– Моя давняя подруга, – сказала она и добавила, помолчав: – Она умерла.
Как будто это все объясняло.
– Близкая подруга? – спросила я.
Мама обернулась ко мне.
– Нет, не очень близкая. Мы дружили, когда я жила в Англии. Когда мы были совсем детьми. А потом наши пути разошлись.
– Ясно.
Она мягко сжала мое плечо и вернулась к работе. Так она выражает нам с Бизи свою любовь: сжать плечо, приобнять на ходу. Мама не любит говорить о своих чувствах вслух.

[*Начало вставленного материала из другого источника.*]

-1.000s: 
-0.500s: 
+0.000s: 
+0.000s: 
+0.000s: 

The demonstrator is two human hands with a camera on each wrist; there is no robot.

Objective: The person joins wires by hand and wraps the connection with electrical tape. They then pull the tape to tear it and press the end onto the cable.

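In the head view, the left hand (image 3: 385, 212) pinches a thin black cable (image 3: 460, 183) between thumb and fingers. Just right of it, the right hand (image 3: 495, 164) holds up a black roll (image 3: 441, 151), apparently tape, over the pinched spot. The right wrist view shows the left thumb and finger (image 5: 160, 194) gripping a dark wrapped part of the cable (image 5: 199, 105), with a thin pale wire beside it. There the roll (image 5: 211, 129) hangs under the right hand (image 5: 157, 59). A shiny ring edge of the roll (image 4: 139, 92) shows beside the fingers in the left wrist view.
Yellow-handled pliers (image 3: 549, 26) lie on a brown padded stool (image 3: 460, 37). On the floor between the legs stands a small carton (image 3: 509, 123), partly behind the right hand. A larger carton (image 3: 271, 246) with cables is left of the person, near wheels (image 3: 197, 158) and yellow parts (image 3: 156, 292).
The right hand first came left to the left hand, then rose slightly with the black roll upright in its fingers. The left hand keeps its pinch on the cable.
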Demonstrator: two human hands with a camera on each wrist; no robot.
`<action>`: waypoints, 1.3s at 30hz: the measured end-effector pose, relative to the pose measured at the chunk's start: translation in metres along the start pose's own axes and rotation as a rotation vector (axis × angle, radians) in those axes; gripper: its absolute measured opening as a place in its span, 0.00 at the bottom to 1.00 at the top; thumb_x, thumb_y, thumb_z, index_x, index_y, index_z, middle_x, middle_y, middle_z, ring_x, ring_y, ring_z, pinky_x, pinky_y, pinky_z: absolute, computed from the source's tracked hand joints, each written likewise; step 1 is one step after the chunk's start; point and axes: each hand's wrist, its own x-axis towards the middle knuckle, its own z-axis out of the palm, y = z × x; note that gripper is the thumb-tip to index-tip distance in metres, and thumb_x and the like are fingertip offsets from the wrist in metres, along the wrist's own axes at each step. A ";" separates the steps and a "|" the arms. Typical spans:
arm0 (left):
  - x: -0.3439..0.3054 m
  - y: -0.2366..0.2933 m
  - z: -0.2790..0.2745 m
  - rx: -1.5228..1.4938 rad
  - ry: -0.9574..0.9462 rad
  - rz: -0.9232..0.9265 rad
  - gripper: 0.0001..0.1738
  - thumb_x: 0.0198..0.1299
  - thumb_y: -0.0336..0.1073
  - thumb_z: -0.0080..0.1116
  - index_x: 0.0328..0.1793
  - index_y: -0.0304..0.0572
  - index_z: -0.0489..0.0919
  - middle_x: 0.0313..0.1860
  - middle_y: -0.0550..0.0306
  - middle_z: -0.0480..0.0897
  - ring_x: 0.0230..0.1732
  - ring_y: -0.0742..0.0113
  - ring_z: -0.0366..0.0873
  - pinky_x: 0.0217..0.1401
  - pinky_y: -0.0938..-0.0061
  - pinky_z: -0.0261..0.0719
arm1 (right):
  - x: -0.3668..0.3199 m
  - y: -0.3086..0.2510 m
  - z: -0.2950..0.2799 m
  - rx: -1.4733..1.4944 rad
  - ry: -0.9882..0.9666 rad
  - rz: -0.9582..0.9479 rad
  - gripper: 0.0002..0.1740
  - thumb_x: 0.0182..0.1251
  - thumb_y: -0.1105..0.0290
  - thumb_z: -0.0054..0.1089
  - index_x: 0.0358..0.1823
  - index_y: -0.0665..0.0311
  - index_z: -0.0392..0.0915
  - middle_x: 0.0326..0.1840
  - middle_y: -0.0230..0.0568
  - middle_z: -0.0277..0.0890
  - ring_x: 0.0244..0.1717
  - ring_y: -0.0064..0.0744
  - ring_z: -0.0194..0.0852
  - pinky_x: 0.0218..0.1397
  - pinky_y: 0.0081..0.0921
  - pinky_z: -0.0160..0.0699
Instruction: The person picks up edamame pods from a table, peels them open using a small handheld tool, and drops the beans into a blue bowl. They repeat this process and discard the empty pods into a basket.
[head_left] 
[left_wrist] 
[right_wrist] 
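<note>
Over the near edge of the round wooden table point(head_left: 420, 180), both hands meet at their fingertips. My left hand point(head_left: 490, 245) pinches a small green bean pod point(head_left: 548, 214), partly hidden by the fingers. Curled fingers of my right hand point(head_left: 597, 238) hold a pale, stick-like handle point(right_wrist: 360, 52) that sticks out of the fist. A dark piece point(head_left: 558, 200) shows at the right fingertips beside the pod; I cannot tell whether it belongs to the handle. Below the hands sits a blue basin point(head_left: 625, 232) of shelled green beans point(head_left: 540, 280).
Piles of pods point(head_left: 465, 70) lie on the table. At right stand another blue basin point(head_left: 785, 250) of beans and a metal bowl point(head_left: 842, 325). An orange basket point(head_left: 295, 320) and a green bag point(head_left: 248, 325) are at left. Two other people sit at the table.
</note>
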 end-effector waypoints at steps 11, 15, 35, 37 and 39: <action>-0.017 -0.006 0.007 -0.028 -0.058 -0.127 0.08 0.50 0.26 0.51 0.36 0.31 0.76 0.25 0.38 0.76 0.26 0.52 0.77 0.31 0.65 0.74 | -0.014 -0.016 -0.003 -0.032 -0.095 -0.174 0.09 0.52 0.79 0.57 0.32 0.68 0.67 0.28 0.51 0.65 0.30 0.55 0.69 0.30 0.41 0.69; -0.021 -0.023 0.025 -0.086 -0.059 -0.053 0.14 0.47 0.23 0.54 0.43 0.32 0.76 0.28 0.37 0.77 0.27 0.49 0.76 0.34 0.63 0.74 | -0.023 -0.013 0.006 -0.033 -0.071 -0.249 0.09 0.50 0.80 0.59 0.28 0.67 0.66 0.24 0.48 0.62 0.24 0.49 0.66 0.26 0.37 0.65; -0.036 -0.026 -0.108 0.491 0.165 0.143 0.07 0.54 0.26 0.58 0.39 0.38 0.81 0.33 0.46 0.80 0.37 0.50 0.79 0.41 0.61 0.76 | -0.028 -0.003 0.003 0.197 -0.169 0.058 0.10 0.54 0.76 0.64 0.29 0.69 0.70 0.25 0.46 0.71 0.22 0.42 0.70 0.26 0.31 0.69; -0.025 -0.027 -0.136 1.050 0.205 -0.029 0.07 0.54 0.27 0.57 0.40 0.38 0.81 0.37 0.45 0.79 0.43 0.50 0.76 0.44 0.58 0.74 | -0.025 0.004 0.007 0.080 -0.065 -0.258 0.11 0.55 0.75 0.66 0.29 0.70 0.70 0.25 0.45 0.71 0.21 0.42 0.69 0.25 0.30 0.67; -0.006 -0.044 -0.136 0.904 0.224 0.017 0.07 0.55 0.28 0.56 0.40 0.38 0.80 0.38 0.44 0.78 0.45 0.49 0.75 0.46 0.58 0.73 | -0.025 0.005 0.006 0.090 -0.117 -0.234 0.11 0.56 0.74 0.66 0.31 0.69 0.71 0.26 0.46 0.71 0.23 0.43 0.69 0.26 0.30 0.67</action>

Собственно, вот и все. Когда мы закончили крепить простыни к рамам, мама сразу ушла к себе в комнату. Как я уже говорила, разговаривать с мамой – все равно что беседовать с каменным изваянием. По крайней мере, она не спросила, откуда я вообще знаю имя Ленор.
Но вчера ночью, когда я спустилась в кухню попить молока, в кладовке что-то шуршало. Сперва я решила, что это мышь, но потом различила приглушенные всхлипы. Стены у нас в доме тонкие, и мама закрылась в кладовке внизу, чтобы не разбудить нас с Бизи своим плачем.
Опять поднялся ветер. Я уже начинаю тихо ненавидеть шум ветра.
5 июня 1934 года
Сижу на камне у пруда, который теперь превратился в грязевую яму. Надо идти убираться в курятнике, но я тяну время. Солнце жарит вовсю, легкий ветерок не приносит прохлады. В дальнем конце двора вертится мельница, но ее колесо не вспенивает воду: просто скрипит, месит грязь. Но даже сейчас здесь красиво. Кажется, если как следует приглядеться, можно заглянуть за край земли.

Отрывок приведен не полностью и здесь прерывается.